=== INSTRUCTIONS FOR THE TASK ===
The response must contain every line below in which "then" appears.

(Source data)
########################################

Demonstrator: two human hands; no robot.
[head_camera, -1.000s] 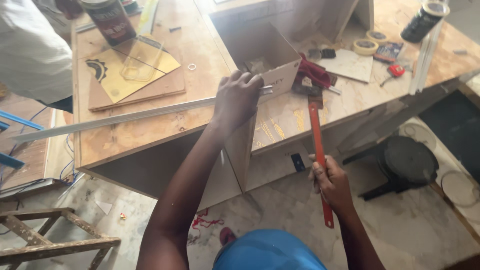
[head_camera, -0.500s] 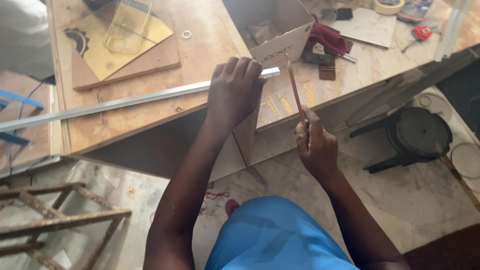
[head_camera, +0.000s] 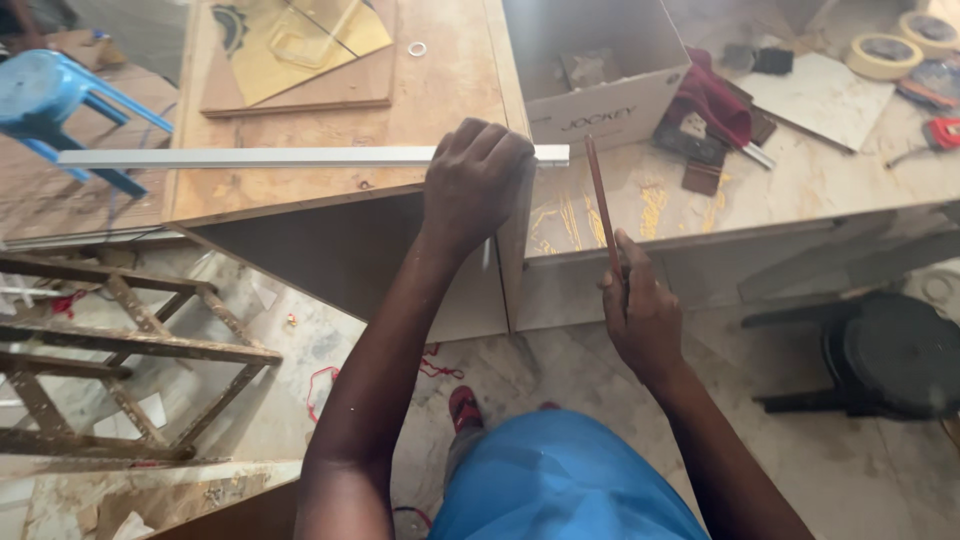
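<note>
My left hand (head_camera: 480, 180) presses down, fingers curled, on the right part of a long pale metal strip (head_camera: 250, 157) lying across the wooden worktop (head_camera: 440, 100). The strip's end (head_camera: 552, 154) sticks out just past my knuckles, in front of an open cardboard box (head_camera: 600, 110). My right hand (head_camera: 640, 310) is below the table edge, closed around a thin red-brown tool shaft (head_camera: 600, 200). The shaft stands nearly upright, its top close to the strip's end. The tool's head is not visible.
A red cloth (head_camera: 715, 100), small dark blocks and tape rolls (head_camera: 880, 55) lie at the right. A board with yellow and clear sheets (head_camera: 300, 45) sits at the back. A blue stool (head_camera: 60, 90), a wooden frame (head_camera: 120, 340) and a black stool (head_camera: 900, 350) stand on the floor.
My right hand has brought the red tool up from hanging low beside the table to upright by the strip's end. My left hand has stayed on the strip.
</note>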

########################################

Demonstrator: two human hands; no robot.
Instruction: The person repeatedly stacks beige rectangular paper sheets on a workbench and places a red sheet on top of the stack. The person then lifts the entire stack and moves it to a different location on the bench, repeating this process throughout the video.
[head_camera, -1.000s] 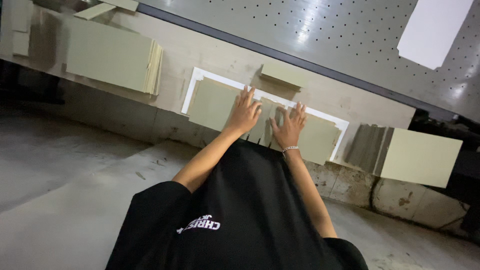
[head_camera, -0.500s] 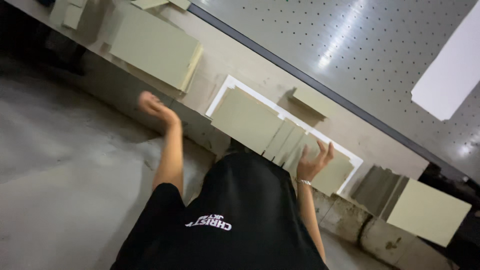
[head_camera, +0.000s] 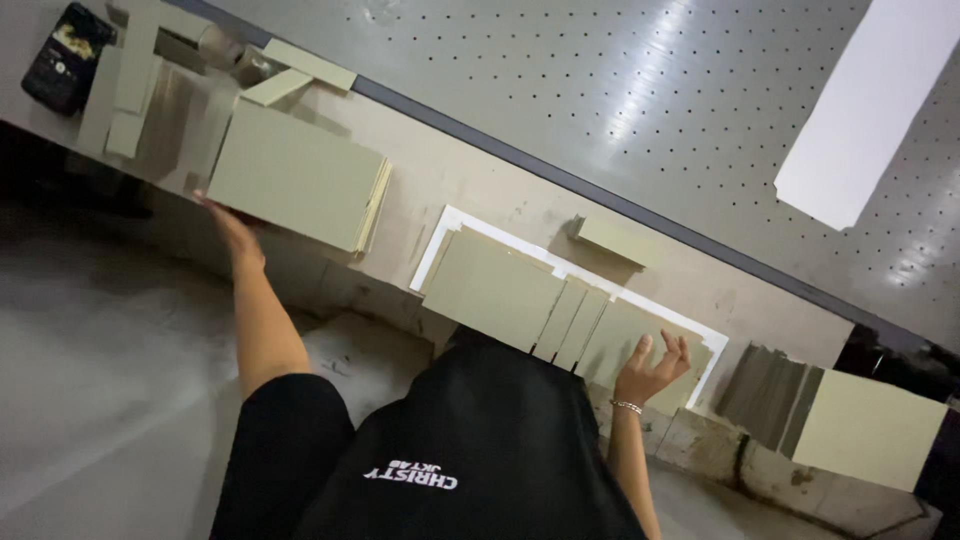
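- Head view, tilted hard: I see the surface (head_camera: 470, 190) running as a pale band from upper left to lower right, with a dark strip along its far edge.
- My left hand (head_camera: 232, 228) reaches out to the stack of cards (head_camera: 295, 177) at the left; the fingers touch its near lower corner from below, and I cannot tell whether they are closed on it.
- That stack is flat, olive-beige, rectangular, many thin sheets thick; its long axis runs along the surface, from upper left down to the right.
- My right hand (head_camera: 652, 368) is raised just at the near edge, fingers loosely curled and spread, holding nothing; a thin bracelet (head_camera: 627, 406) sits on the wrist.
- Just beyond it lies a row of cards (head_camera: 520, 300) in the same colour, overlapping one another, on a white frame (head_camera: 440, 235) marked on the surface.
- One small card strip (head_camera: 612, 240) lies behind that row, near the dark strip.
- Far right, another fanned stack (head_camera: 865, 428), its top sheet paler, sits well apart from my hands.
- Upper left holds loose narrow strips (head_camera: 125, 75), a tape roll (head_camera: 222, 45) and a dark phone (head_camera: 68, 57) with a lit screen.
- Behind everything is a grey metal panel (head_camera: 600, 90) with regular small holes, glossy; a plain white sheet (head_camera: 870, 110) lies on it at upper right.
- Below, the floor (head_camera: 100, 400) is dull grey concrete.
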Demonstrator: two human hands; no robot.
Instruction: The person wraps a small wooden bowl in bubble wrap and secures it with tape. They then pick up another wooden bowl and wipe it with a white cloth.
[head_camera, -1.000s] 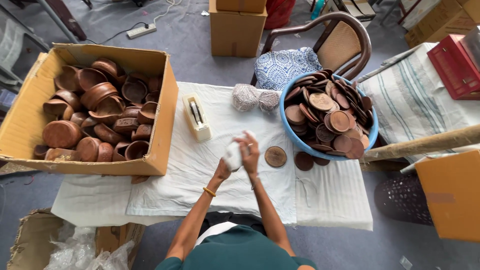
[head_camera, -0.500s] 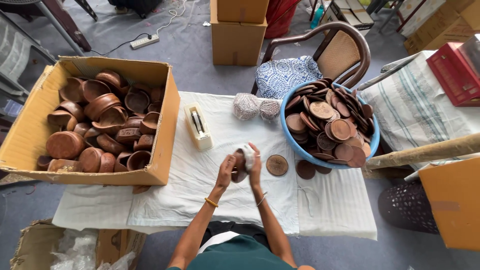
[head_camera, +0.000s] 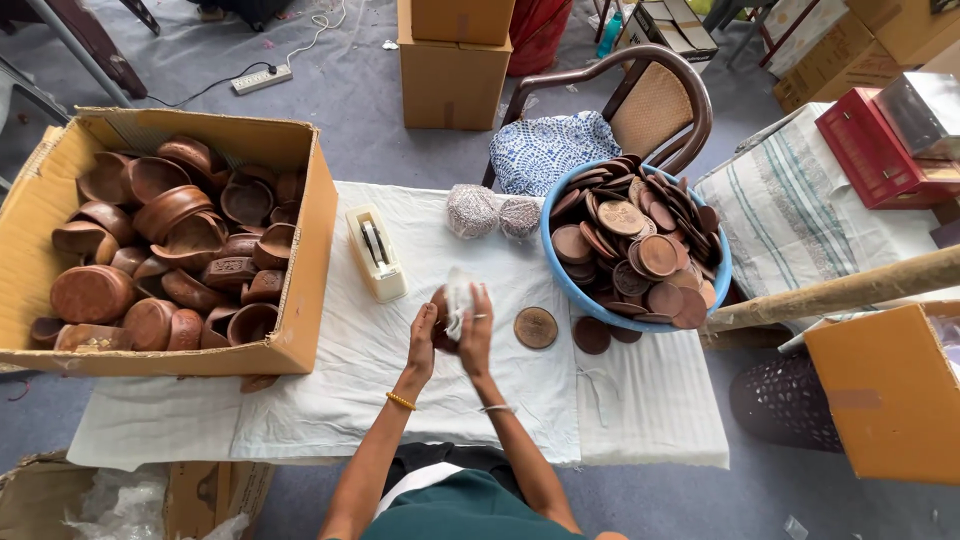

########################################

=== REPLY TO THE EXERCISE ===
Instruction: The person repeatedly stacks beige rectangular paper sheets on a workbench and places a red sheet on top of the stack. The person then lifts the entire stack and moves it to a different location on the bench, repeating this process throughout the video.
Instruction: The person wraps a small wooden bowl in bubble wrap and secures it with tape. They then pick up another wooden bowl and wipe it with a white cloth.

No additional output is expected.